Pattern #13, Cabled Sleeve Scarf. Nice cablework, but the open tube style of this scarf would make me feel like I had a pair of longjohns tied around my neck.
Pattern #13, Pom Pom Hat. Another classic hat topped with a furry pom pom.
Pattern #14, Cowichan-Style Pullover. This is nice on the whole, but I would have put a little more effort into that collar, which looks somewhat unfinished.
Pattern #15, Cowichan Style Socks. Oooh, I covet these for both their attractive Cowichan-inspired design as well as their very evident warmth and comfiness.
Pattern #17, Bouclé Open Vest, and Pattern #18, Bouclé Pullover. I'm afraid I'm one of those hidebound, narrow-minded knitters who will never be lured away from her belief that sweaters should not look as though they were knitted out of bathmat.
Pattern #18, Heartbeat Wrap. This piece is interesting, polished, and wearable. Love the gradient effect and the sharp graphic appeal.
Pattern #19, Floral Vest. A lovely piece on the whole, but I don't know how much I like that blurred effect on the bottom. It looks as though the colours ran in the wash.
Pattern #20, Striped Turtleneck. A simple but very sharp piece.
Pattern #21. This one just plain messes with my head. It's like a knitted Rorschach test. I see car mats and rivulets of slush, which I suppose says I'm Canadian ad it's mid-winter, and I'm relieved that my psychological profile is no worse.
Pattern #22, Gradient Graphic Wrap. This one's a little too afghan-y to work as a wrap.
Pattern #23, Lace Cowl. Gorgeous.
Thursday, 29 December 2016
Vogue Knitting has released its Winter 2016/2017 issue. Let's have a look at it, shall we?

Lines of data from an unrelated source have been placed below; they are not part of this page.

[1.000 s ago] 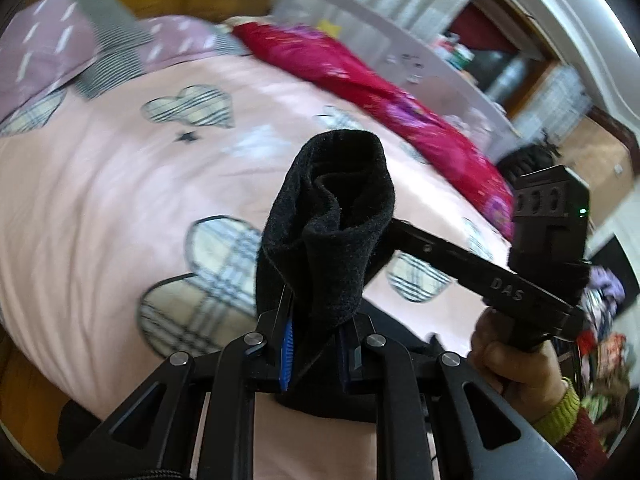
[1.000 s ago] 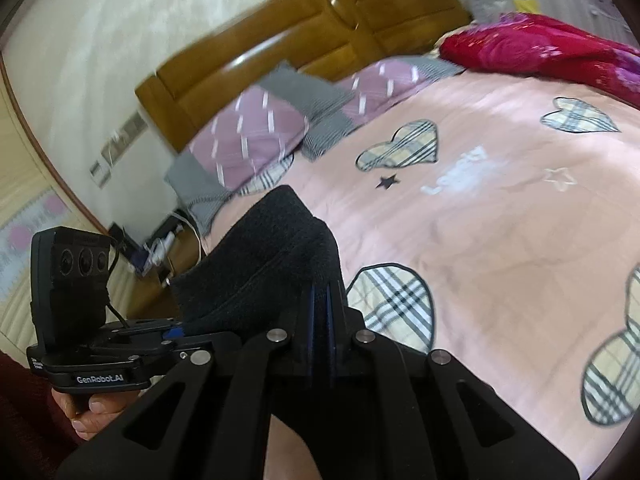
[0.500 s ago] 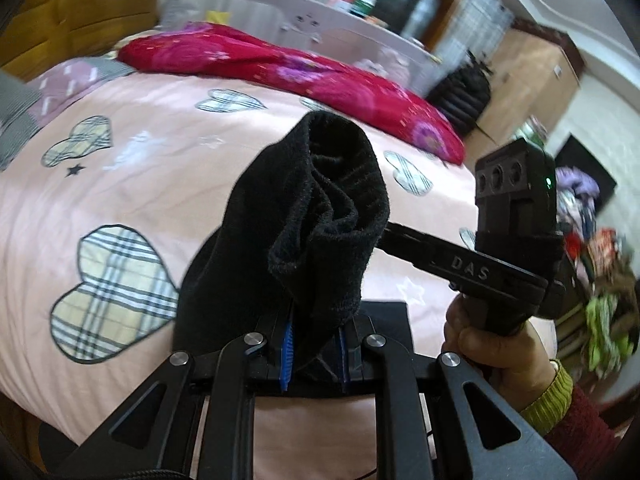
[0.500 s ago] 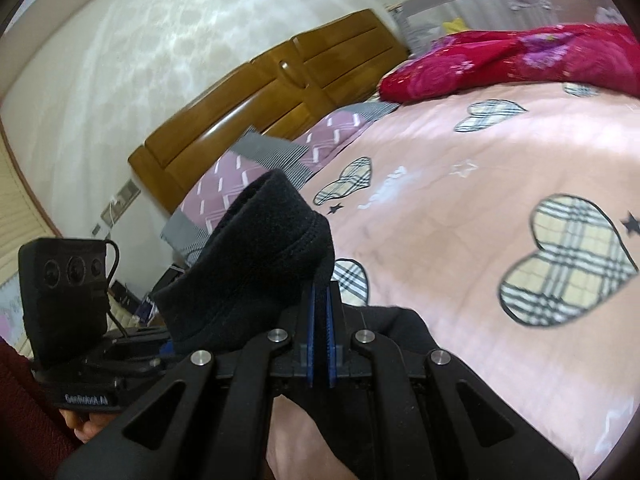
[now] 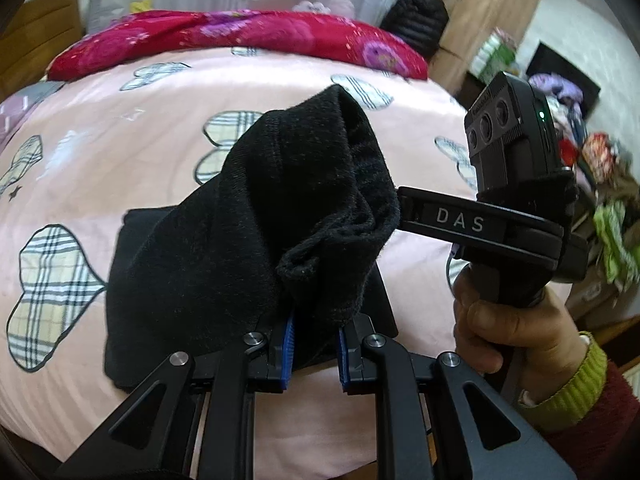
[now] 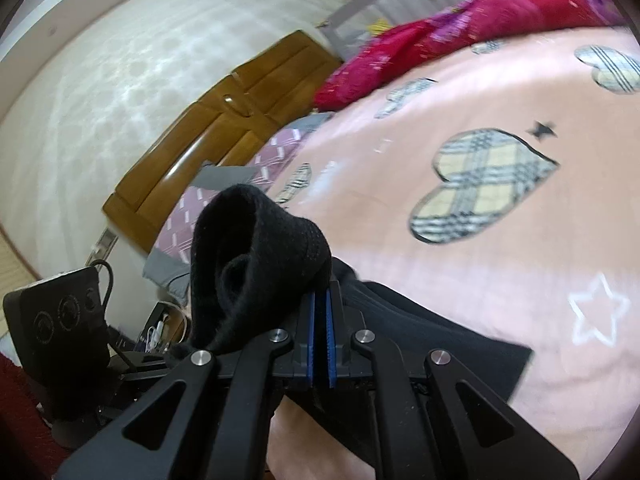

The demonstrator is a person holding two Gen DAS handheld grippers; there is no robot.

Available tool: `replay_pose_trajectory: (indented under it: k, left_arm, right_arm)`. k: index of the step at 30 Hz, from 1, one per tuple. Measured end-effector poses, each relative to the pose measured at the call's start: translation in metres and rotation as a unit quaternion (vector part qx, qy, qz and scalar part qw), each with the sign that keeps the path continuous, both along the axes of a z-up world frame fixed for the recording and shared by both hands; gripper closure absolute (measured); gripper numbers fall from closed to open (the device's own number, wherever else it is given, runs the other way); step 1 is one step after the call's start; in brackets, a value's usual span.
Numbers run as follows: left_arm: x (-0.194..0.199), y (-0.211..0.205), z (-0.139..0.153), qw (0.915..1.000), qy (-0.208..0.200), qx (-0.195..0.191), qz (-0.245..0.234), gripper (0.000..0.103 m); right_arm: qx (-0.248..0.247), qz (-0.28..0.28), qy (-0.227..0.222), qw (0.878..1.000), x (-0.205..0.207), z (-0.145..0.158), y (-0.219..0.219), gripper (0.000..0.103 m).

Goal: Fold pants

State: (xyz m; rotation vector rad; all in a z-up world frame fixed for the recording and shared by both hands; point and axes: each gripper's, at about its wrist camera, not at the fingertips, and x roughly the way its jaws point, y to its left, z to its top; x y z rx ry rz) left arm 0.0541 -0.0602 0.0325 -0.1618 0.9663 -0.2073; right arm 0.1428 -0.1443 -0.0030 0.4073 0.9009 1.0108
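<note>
The black pants [image 5: 224,248] lie partly on the pink bedspread and partly lifted. My left gripper [image 5: 314,344] is shut on a bunched fold of them, which stands up in front of its blue pads [image 5: 289,344]. My right gripper [image 6: 320,336] is shut on another edge of the pants [image 6: 256,256], its blue pads pressed together with black cloth draped to the left. A flat folded part [image 6: 440,340] rests on the bed under the right gripper. The right gripper also shows in the left wrist view [image 5: 472,224], held by a hand.
The pink bedspread [image 5: 132,132] carries plaid heart patches. A red floral quilt [image 5: 248,36] lies along the far side. The wooden headboard [image 6: 224,128] and purple pillows [image 6: 224,200] are at one end. A wardrobe and clutter [image 5: 600,160] stand past the bed's foot.
Both grippers have swung with the pants toward the foot of the bed. More of the black cloth now lies flat on the bedspread beneath them.
</note>
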Motion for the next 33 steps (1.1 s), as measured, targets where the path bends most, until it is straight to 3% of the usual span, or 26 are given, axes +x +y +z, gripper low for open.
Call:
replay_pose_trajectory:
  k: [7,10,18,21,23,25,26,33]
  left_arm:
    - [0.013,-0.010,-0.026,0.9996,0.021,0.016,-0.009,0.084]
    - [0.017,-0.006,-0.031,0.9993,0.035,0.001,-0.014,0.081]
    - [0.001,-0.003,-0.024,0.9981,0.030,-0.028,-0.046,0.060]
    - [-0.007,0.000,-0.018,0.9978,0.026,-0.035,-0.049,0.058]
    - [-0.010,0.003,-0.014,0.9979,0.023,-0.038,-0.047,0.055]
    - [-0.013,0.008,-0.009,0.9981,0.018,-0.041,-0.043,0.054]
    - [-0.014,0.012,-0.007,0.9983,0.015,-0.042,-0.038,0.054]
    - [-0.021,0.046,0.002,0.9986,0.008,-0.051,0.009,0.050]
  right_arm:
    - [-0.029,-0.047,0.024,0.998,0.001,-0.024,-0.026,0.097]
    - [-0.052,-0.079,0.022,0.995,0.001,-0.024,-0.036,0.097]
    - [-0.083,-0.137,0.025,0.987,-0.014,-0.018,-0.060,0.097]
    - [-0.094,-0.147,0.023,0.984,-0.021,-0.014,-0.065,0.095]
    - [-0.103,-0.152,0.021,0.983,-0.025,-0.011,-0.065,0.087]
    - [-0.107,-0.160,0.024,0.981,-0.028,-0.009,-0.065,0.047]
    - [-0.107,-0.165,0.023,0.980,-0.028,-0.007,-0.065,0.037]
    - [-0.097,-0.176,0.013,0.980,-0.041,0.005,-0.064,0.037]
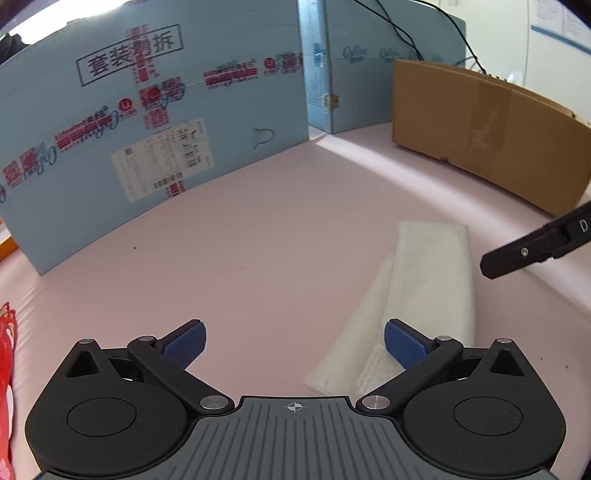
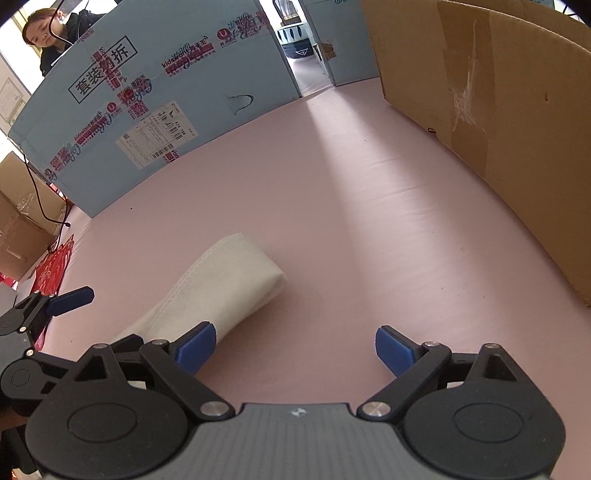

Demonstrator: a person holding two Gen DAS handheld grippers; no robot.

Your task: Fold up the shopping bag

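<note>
A white fabric shopping bag (image 1: 417,295) lies folded into a long narrow strip on the pink table (image 1: 258,240). In the left wrist view it runs from the right blue pad up toward the right. My left gripper (image 1: 294,345) is open, empty, just left of the bag's near end. In the right wrist view the same bag (image 2: 225,284) lies left of centre, its near end behind the left pad. My right gripper (image 2: 295,350) is open and holds nothing, with the bag to its left. One finger of the right gripper (image 1: 535,245) shows at the right edge of the left view.
A large blue printed carton (image 1: 147,122) stands along the back left. A brown cardboard box (image 1: 491,129) stands at the back right. A red paper item (image 1: 5,369) lies at the table's left edge. A person (image 2: 48,33) sits behind the blue carton.
</note>
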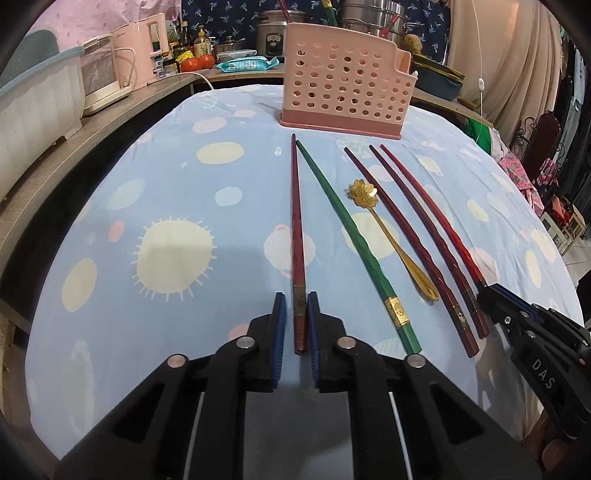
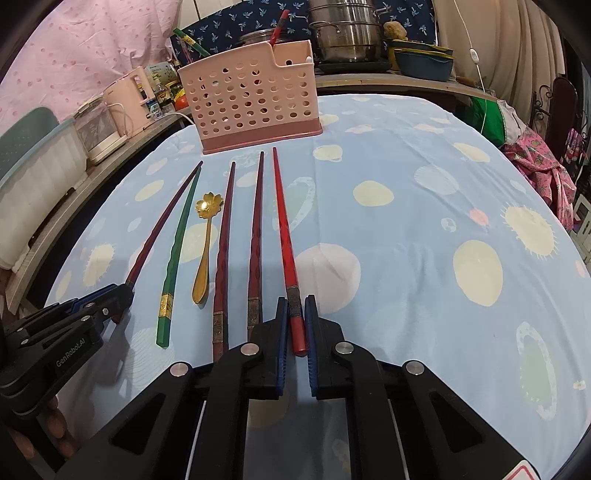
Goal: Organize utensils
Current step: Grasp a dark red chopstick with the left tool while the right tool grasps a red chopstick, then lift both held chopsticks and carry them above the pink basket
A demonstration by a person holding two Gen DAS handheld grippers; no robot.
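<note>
Several chopsticks and a gold flower spoon [image 1: 391, 240] lie in a row on the blue patterned tablecloth [image 1: 177, 184], in front of a pink perforated utensil holder [image 1: 343, 85]. My left gripper [image 1: 296, 306] is shut on the thick end of the leftmost dark red chopstick [image 1: 297, 221], which rests on the cloth. My right gripper [image 2: 296, 301] is shut on the thick end of the bright red chopstick [image 2: 283, 229] at the right of the row, also resting on the cloth. Between them lie a green chopstick [image 2: 177, 251], the spoon [image 2: 205, 251] and two dark red chopsticks [image 2: 224, 251] [image 2: 256, 240].
The holder [image 2: 255, 99] has chopsticks standing in it. A counter [image 1: 55, 155] along the left carries a white tub, a pink kettle [image 1: 138, 55] and bottles. Steel pots [image 2: 343, 33] stand behind. A dark chair and pink cloth [image 2: 543, 166] are off the table's right edge.
</note>
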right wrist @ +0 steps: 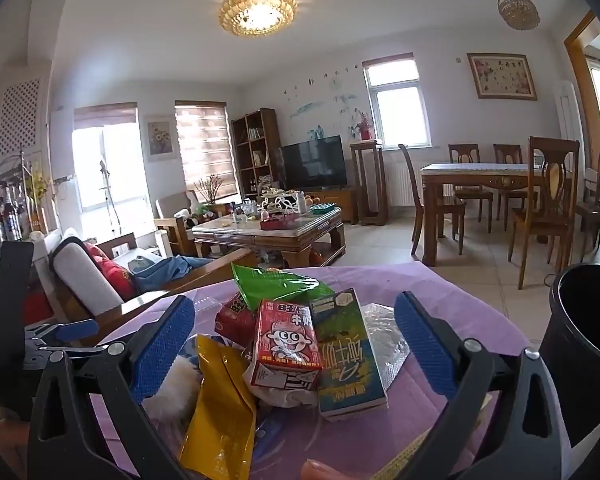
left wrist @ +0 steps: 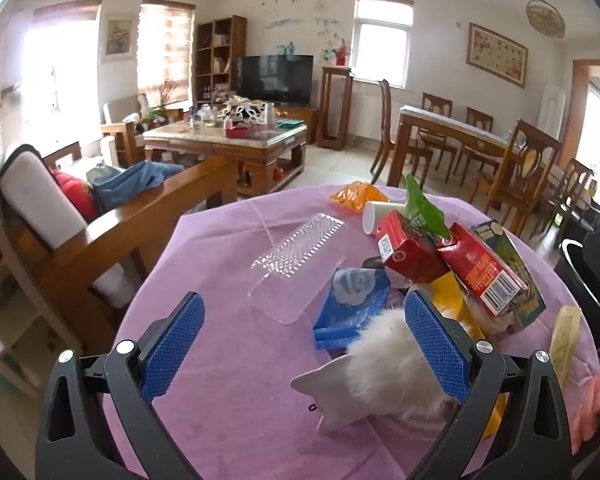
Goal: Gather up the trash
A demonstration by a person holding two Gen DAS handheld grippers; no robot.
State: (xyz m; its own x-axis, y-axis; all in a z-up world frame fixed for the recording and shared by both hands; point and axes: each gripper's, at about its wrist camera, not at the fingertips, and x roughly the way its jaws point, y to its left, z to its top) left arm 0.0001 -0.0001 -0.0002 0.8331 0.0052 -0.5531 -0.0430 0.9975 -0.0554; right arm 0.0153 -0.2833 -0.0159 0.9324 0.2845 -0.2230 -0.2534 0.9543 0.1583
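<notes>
Trash pile: a heap of cartons and wrappers lies on the purple tablecloth [left wrist: 228,248], ahead and to the right of the left gripper [left wrist: 304,344] and directly between the fingers of the right gripper [right wrist: 296,344].
Red cartons: one red carton [right wrist: 286,344] with a cartoon face sits on top of the heap, centred ahead of the right gripper; a second red carton [left wrist: 410,250] leans beside it, ahead-right of the left gripper.
Green carton: a green-and-blue carton [right wrist: 346,356] lies touching the cartoon carton, on its right.
Green wrapper: a green wrapper [right wrist: 276,284] sticks up behind the cartons, farther from the right gripper.
Yellow pouch: a yellow pouch [right wrist: 220,404] lies close in, toward the right gripper's left finger.
Clear tray: a clear plastic tray [left wrist: 300,266] lies flat, straight ahead of the left gripper.
Blue packet: a blue packet [left wrist: 352,300] lies just beyond the left gripper's fingertips, touching the tray.
Paper cup: a white cup [left wrist: 376,216] lies on its side, far ahead.
Furry item: a white fluffy thing [left wrist: 384,360] sits against the left gripper's right finger.
Left gripper: spread wide, holding nothing.
Right gripper: spread wide around the heap, gripping nothing.
Bin: a black bin [right wrist: 580,344] stands to the right of the right gripper, beside the table.
</notes>
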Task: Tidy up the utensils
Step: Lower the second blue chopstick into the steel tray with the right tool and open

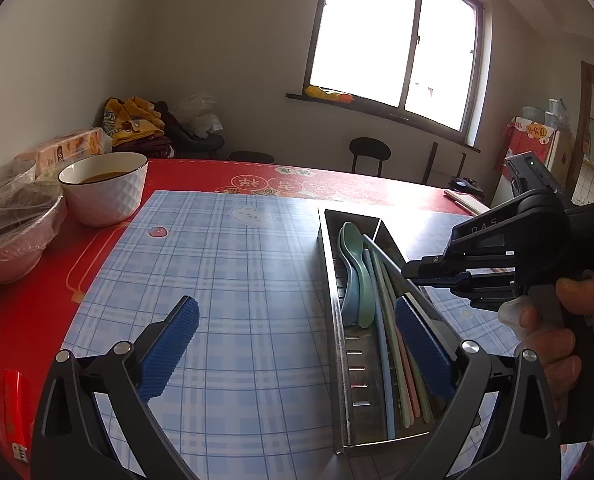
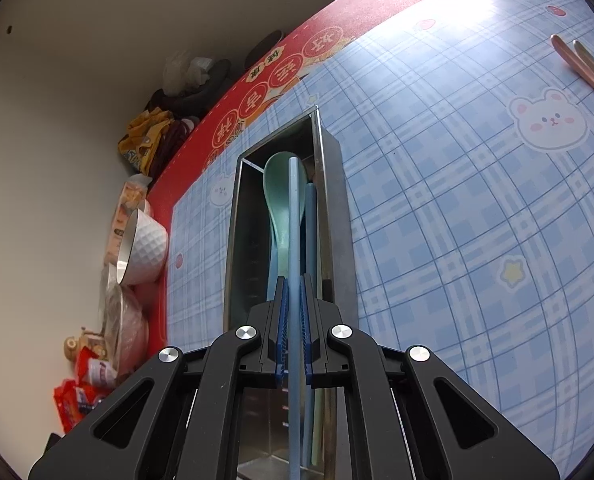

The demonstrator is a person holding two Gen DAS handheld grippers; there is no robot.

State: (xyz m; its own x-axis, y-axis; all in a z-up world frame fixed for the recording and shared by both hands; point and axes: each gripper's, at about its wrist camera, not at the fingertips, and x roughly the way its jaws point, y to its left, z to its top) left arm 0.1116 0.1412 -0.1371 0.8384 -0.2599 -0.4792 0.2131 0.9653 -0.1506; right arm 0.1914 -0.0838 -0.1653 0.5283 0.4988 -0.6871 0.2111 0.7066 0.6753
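Observation:
A metal utensil holder (image 1: pixel 339 320) lies on its side on the blue plaid mat (image 1: pixel 225 280). Inside it are a green spoon (image 1: pixel 363 276), a blue spoon and several pastel chopsticks. My left gripper (image 1: pixel 297 340) is open wide, low over the mat, with its right finger (image 1: pixel 421 344) over the holder and nothing pressed between the pads. A hand holds my right gripper (image 1: pixel 417 271) from the right. In the right wrist view this right gripper (image 2: pixel 293 282) is shut on a blue chopstick (image 2: pixel 294 220), which points into the holder (image 2: pixel 337 220) over the green spoon (image 2: pixel 279 200).
A white bowl (image 1: pixel 105 188) and a film-covered bowl (image 1: pixel 13 232) stand at the table's left edge on the red cloth. Two loose chopsticks (image 2: pixel 577 64) lie on the mat away from the holder. Stools and piled clothes sit beyond the table.

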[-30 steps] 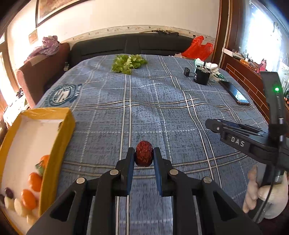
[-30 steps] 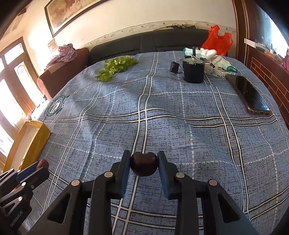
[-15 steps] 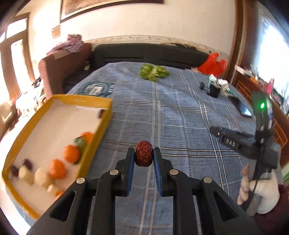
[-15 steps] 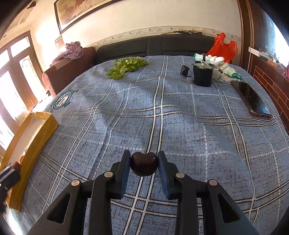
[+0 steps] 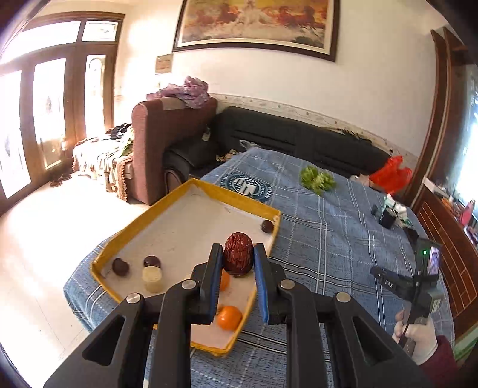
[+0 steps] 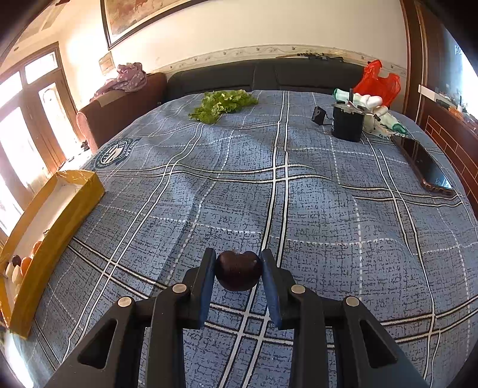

Pattern #1. Some beautiful stitchwork on this, and good shaping. I'm not usually a fan of asymmetry, but this one's got a certain balance and restraint to it that makes it effective.
Pattern #2. Some beautiful stitchwork in this one as well, but the hourglass effect is too exaggerated and the neckline isn't flattering -- or even comfortable-looking.
Pattern #3. I would have made this a touch neater-fitting.
Pattern #4. I would make this one a lot neater fitting, as it's more than a little tent-like.
Pattern #5. Some quite effective use of cable here.
Pattern #6. Nice piece, though I think the two cables could have been better handled at the top, where they merge into the collar.
Pattern #7. Oooh, this one is beautifully flattering and elegantly relaxed, and looks delightful to wear.
Pattern #8. This one looks like it was designed by four different people. Who were all drunk. It's a mishmash of yarn shades and flourishes that don't work together. And for some reason it's the cover design, though it's the worst design in the whole issue.
Pattern #9. This one will see its wearer all the way through her pregnancies and make a wonderful pup tent for her children to play in.
Pattern #10. This sweater is quite dramatic and even flattering here, though I have my suspicions that the model's thumb deserves most of the credit for the way the right side is conforming to the line of the model's upper body and that this sweater might not look nearly so good in real life. I do love the chevron pattern and the colour blocking and think they should have gotten some better shaping.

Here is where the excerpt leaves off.